DIRECTIONS FOR THIS TASK: I would like each line of the data that holds the word "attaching" copied out.

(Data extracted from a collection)
######

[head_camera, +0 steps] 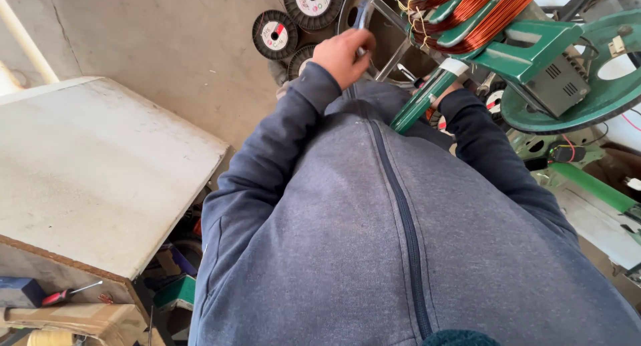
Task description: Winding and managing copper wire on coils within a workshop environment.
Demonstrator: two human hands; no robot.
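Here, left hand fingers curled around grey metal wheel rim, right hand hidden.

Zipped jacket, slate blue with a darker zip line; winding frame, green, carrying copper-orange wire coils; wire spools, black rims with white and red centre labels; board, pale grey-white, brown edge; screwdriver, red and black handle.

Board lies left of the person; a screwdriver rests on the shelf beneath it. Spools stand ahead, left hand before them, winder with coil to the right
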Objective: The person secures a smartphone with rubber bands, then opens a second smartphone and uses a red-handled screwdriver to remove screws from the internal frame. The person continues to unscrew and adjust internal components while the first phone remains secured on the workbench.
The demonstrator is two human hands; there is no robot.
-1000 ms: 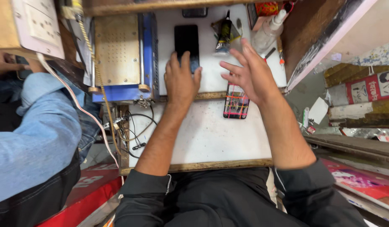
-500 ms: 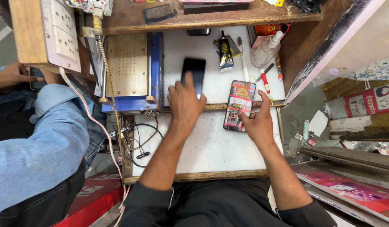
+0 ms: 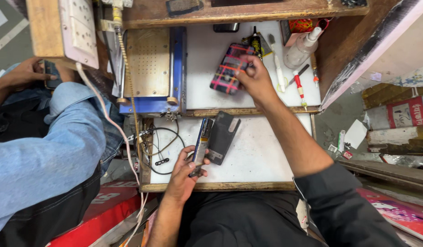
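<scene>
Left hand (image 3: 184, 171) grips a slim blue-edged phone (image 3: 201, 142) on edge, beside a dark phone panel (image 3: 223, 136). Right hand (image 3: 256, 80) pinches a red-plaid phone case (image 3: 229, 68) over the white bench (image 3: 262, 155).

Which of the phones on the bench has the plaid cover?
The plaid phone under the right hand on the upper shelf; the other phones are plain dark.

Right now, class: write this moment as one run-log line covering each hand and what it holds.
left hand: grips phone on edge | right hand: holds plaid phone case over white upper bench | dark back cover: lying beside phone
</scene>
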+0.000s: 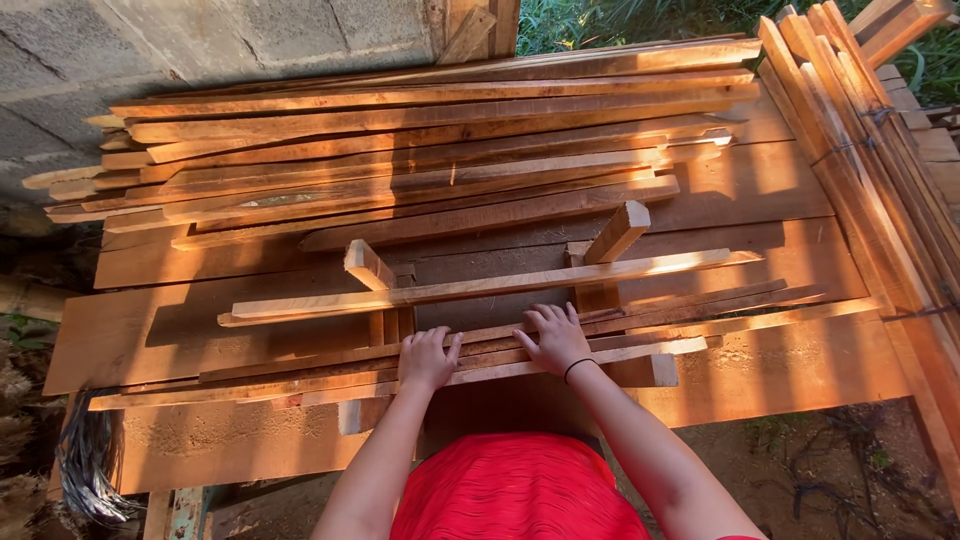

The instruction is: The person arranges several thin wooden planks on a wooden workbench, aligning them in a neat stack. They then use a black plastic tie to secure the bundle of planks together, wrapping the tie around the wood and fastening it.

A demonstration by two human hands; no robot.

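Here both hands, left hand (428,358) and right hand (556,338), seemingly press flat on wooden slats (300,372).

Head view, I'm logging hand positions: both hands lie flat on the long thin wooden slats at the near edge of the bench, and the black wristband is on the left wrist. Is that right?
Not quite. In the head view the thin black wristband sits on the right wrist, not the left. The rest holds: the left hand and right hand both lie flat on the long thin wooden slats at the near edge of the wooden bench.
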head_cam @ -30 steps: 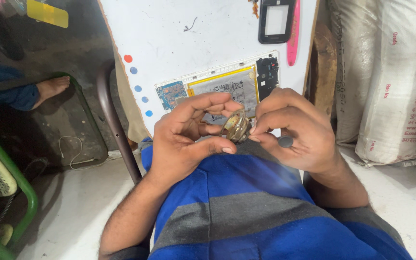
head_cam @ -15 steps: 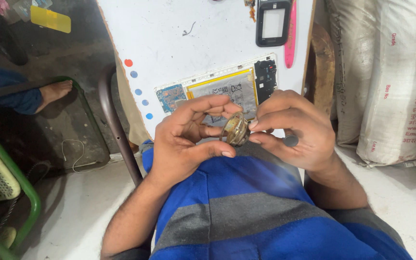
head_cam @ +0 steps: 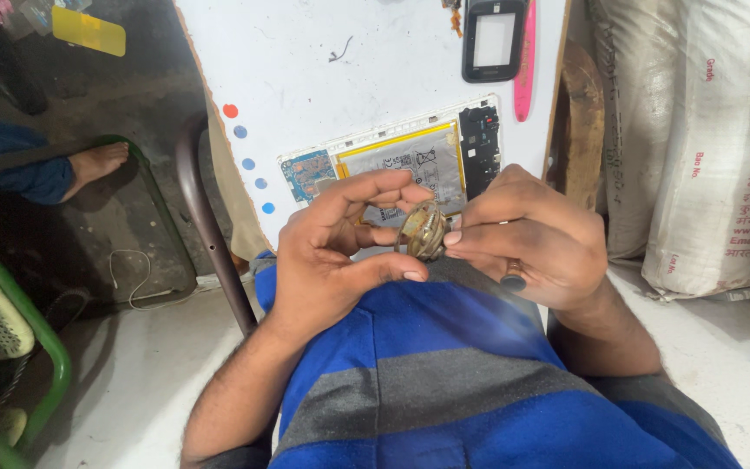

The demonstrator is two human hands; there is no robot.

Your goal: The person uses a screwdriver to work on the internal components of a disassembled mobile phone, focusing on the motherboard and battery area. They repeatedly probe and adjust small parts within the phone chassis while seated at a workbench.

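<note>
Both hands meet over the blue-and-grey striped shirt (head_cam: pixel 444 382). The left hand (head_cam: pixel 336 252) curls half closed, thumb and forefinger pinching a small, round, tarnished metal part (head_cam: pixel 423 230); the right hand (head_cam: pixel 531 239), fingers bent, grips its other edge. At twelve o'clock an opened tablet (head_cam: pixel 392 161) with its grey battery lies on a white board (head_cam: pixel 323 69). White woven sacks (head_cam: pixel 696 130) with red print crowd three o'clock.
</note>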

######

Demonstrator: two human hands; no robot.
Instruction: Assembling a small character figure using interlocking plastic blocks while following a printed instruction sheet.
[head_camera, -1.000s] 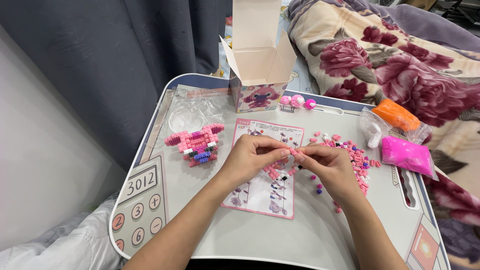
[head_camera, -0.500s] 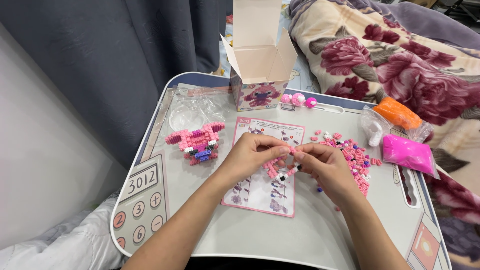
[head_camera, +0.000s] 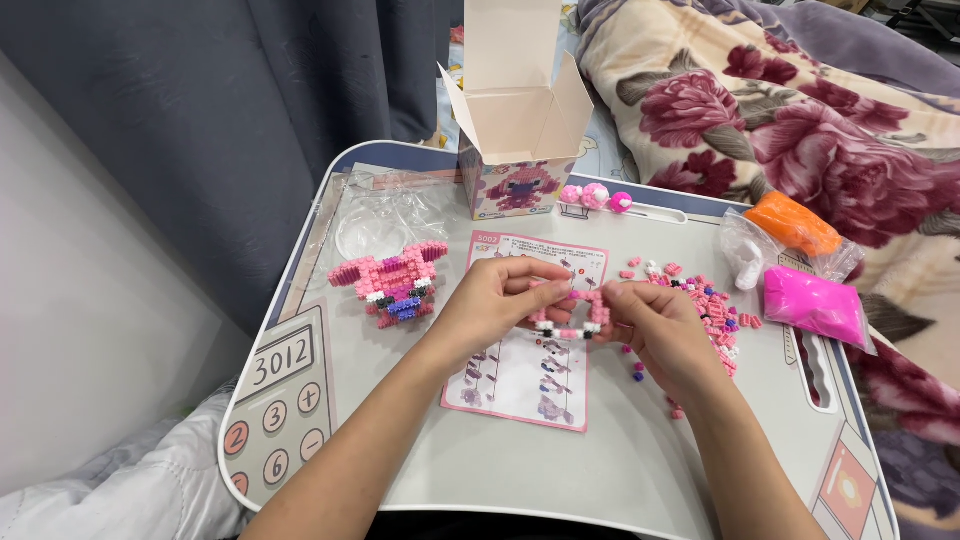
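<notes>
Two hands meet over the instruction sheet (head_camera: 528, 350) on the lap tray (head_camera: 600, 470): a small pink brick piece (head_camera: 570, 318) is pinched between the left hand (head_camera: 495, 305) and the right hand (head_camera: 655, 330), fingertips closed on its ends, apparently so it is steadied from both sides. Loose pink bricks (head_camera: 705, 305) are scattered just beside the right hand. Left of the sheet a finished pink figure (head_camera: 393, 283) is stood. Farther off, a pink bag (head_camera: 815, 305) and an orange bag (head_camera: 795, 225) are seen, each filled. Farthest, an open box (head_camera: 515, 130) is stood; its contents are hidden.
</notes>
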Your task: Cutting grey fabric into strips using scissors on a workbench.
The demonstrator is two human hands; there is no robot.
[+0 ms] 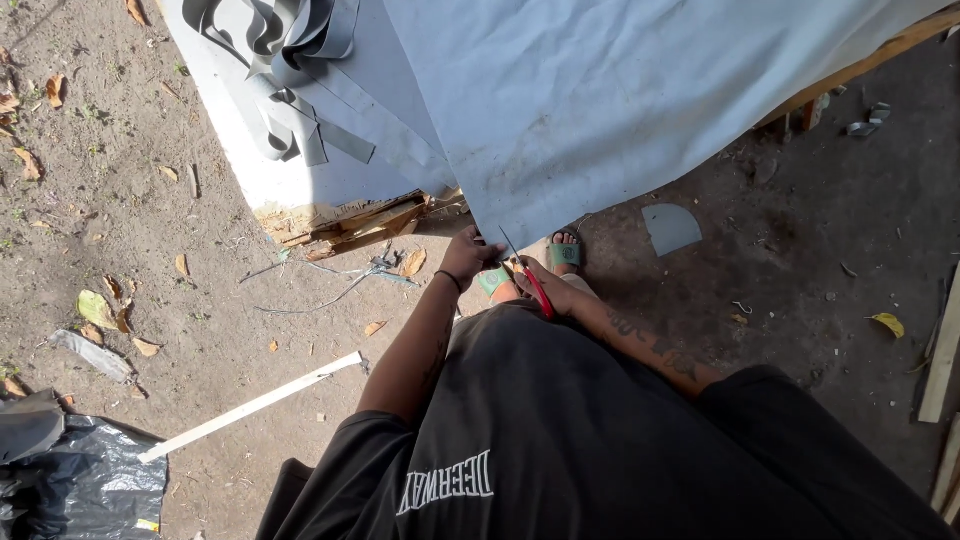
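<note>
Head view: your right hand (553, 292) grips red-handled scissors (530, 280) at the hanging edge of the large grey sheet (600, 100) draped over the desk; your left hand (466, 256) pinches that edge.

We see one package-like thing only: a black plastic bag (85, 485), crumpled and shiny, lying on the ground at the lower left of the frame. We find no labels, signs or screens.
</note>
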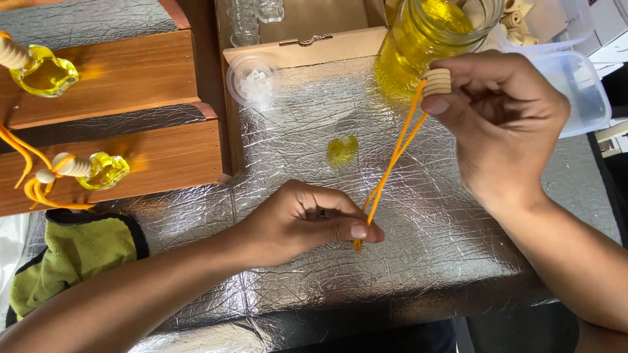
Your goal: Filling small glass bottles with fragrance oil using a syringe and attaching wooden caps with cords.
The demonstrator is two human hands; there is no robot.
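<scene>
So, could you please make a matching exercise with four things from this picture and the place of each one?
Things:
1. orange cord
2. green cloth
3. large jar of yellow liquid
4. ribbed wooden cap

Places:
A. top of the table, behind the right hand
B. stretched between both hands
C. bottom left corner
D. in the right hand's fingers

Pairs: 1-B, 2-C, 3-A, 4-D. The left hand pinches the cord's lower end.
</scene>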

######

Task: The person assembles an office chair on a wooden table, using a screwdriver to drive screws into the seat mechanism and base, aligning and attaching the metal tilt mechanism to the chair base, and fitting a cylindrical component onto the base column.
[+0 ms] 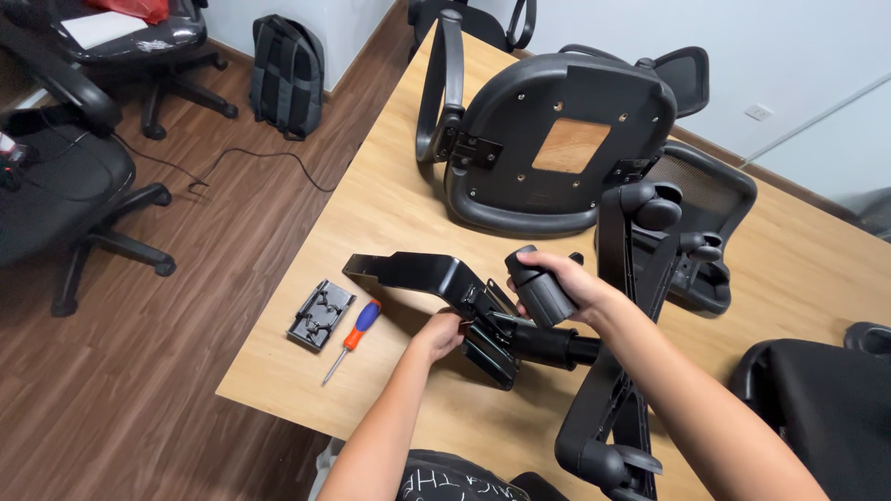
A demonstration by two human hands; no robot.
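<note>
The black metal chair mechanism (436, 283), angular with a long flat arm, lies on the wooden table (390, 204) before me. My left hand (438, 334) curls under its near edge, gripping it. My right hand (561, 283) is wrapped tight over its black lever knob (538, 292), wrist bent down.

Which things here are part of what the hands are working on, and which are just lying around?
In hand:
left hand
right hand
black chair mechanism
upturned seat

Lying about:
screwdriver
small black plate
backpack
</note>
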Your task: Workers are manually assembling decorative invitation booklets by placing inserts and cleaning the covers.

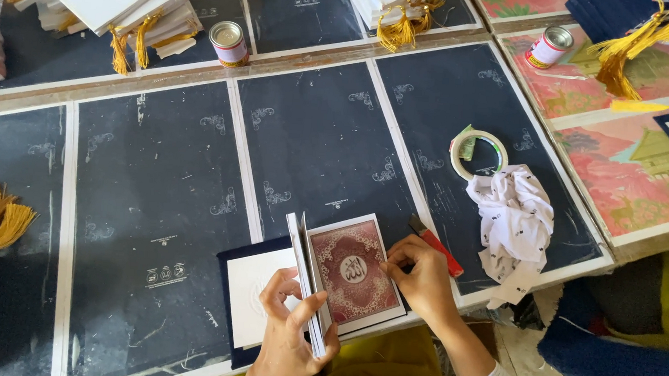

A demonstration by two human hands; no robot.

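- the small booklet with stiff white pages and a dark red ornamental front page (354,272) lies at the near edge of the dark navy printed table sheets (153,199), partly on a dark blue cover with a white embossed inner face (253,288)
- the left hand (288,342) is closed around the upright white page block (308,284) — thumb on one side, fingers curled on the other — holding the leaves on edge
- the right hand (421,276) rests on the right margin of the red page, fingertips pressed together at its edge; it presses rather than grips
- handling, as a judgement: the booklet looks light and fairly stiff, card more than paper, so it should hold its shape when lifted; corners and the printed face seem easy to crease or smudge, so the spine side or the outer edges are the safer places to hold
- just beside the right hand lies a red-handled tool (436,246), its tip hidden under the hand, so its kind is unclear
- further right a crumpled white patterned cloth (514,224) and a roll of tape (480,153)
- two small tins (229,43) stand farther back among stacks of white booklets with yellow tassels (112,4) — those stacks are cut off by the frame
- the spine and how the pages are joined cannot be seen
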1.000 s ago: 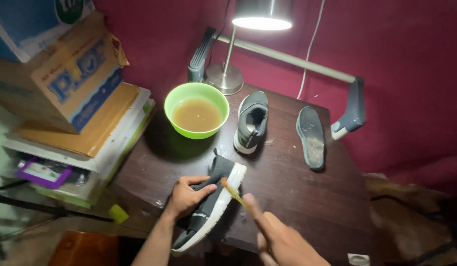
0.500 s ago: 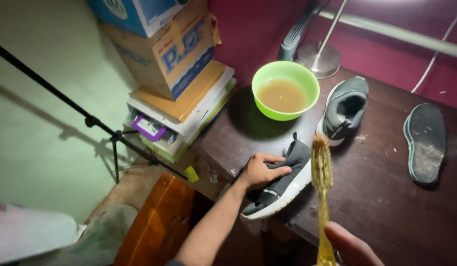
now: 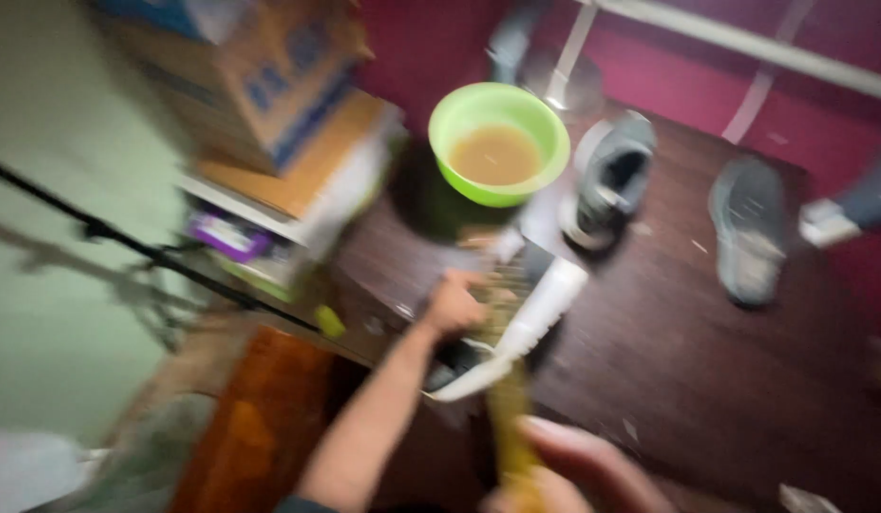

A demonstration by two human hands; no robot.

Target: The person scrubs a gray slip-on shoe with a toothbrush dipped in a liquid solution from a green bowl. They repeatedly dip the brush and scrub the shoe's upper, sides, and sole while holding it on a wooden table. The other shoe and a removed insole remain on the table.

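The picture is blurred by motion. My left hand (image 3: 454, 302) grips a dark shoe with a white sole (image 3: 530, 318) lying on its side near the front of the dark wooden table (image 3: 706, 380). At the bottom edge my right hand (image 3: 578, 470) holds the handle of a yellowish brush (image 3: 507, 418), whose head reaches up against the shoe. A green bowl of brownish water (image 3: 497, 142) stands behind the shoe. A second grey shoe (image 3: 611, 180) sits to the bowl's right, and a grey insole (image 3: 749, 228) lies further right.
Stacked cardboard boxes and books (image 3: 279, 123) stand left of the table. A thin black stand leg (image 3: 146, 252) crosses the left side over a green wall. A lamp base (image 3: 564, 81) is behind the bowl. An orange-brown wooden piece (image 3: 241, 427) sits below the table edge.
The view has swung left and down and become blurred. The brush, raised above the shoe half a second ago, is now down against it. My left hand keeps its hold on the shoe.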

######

SOLUTION FOR THIS EXERCISE:
Your goal: Filling small glass bottles with fragrance oil using a syringe and attaching wooden caps with cords.
Task: The person assembles an office chair on a wooden table, using a screwdriver to drive screws into the seat mechanism and base, aligning and attaching the metal tilt mechanism to the chair base, and fitting a cylindrical component onto the base column.

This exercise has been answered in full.